1 pot Hygrophila corymbosa 'Siamensis'
1 pot Hygrophila polysperma
1 pot Cryptocoryne beckettii 'petchii'
2 pots Ludwigia sp.
1 pot Lindernia rotundifolia
1 pot Limnophila aquatica
1 pot Cryptocoryne undulata 'broad leaves'
6 pots Hemianthus callitrichoides 'Cuba'
1 Echinodorus 'Ozelot'
1 pot Vallisneria americana 'mini twister'


----------



## plantnoob (27 Apr 2013)

just finished planting . will dust off the dslr and do some better shots when the stems straighten etc . not going to win any aquascaping competitions , but that isnt my goal with this tank ., this is about learning to grow and trim plants etc and avoid algae problems ( touch wood )


a3 by mark pettican, on Flickr


a2 by mark pettican, on Flickr


a1 by mark pettican, on Flickr


----------



## plantnoob (27 Apr 2013)

revised plant list is now Gymnocoronis spilanthoides , ludwigia repens " ruben" , limnophila aquatica , echinodorus ozelot , crypt becketi "petchi" , crypt undulata broad leaves , Hydrocotyle leucocephala and HC


----------



## Manrock (27 Apr 2013)

Those plants look great. Be interesting to see how they fill out. Just an observation but I would change the green outflow pipe, spray bar, suction pads and piping for black ones. They will 'disappear'!

Keep us posted - really enjoying this Journal.


----------



## plantnoob (27 Apr 2013)

thanks . i do plan on getting an eheim installation kit , which has black pipework . the ugly powerhead on the right is just a temporary measure as i felt i needed a bit more flow once the plants were in . il get something more subtle soon


----------



## Lindy (28 Apr 2013)

Why don't you use clear acrylic? If your lighting hits the black pipe it will show up grey.


----------



## plantnoob (28 Apr 2013)

hardware will be tidied up in due course . with this being my st planted tank , im more worried about healthy plants tbh .  once that side is mastered i will move onto a cleaner looking more discreet setup.......... which of course will require a braceless optiwhite tank


----------



## plantnoob (29 Apr 2013)

really must stop being lazy and do some decent photos instead of using my iphone   snapped these just before lights out . amazed at the difference in the ludwigia after just 2 days  , its grown above the wood at the back already . now that the Gymnocoronis spilanthoides has straightened up , it just needs to fill in . although i removed 1 troublesome stem that simply refused to stay in the substrate , and i got the hump with constantly re-planting it . the Hydrocotyle leucocephala seems to be taking really well too .  have to say im really enjoying it at the moment    still getting a tiny bit of wjite fungus on the wood , but its almost ran its course now .

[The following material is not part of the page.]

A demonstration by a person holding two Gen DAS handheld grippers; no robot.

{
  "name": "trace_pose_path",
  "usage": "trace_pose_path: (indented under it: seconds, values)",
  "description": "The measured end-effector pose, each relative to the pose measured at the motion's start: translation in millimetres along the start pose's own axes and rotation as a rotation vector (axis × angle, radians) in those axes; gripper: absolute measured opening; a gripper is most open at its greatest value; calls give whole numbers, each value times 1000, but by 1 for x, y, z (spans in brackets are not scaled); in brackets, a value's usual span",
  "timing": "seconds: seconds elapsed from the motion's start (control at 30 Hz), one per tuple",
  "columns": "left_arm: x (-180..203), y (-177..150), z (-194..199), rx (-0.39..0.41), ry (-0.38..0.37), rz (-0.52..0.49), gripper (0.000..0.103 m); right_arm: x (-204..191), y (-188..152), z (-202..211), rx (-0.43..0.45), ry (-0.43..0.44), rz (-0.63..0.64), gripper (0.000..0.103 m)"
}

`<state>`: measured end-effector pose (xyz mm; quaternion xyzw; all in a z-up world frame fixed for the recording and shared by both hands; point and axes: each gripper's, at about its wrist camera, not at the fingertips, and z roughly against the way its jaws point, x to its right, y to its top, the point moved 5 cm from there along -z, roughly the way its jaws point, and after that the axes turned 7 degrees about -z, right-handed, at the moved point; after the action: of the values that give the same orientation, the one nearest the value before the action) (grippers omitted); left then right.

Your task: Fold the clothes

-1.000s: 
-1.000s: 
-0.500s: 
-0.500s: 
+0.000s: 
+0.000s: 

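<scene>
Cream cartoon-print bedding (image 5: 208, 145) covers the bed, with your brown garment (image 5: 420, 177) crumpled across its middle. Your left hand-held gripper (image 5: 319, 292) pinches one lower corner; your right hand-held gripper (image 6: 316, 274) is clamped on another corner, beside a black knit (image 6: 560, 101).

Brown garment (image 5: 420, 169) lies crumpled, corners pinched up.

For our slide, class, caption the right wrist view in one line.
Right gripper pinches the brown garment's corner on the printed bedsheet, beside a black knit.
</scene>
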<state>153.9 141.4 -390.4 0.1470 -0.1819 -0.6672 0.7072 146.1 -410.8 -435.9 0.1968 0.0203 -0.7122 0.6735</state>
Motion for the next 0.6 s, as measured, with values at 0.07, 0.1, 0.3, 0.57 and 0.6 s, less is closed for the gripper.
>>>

IMG_0055 by mark pettican, on Flickr


IMG_0057 by mark pettican, on Flickr


----------



## Ady34 (30 Apr 2013)

Looking great.
Pleased all is going well now Mark. It's certainly looking much less chaotic and purposeful after a few days of straightening stems, it's always the way, very rarely do things look as we envisaged just after planting....a bit like waking up on a morning, a shower and a shave changes the way we look and feel 
Cheerio
Ady


----------



## plantnoob (30 Apr 2013)

cheers ady . really pleased with the way the ludwigia repens is taking , looks to have grown more even today , its making a beeline for the surface . rekon il be giving it a trim soon . the hc on the other hand is doing my head in . it really doesnt like staying put !  il persist with it for a while  , but im considering swapping it out for eleocharis acicularis . will stick it out for a while with the hc 1st though


----------



## plantnoob (6 May 2013)

quick update 1 week in . the Gymnocoronis spilanthoides had reached the surface , so thats had a pretty hefty trim , the limnophila aquatica has had an even more savage cutting back , with only the nicest new growth being kept , the rest ruthlessly disgarded. ozelot has been reduced from 2 plants to just the 1 , and is now doing better . slow but steady  . new growth on the Hydrocotyle leucocephala , although tbh im undecided if i like it or not . for me it just doesnt really seem to fit . star of the show so far is the ludwigia repens rubin . really doing well , lovely red tips . i know its time to trim it , but i just cant bring myself to yet , its looking too nice   touch wood , so far no algae or diatoms , crypts looking healthy still too . 1 failiure though has been the hc . it was looking really bad , all yellow and rotten , so i have removed it and will most likely replace it with hairgrass .  as you can see in the full tank shot , the trimmed up plants really need to grow back in , deffinately starting to see the potential though . overall so far i think this has been the tank that i have enjoyed most out of all the setups ive had over my time .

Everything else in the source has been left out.